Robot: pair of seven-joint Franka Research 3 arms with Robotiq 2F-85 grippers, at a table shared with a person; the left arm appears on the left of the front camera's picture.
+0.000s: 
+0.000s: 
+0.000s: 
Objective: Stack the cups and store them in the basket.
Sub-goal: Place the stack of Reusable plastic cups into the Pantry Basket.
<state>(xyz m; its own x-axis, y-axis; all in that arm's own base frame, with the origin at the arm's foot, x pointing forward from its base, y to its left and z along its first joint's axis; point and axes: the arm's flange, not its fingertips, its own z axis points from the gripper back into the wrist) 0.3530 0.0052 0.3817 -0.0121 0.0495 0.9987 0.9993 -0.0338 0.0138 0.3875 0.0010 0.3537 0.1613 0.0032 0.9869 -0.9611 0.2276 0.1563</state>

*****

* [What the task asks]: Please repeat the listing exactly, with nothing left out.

* [Task answer]:
Robot: pair of seven-joint Franka Research 3 arms with Robotiq 2F-85 grippers, at a table shared with a person; the left arm appears on the left of the front camera's picture.
+0.000s: 
+0.000s: 
+0.000s: 
Objective: Stack the cups and store them in the basket.
Sub-goal: Place the stack of Reusable plastic cups into the Pantry Basket.
<state>(xyz m; its own x-axis, y-axis; all in that arm's own base frame, with the origin at the arm's foot, x pointing forward from its base, y to its left and z along its first joint's axis; point and axes: the arm's flange, not its fingertips, its own z axis points from the gripper back into the wrist) 0.3530 0.0052 0.3817 -0.0121 0.0495 0.9987 0.9993 -0.0338 0.0138 0.3875 0.0010 0.3537 0.1613 0.0032 0.9869 -0.9611 0.2276 0.1563</state>

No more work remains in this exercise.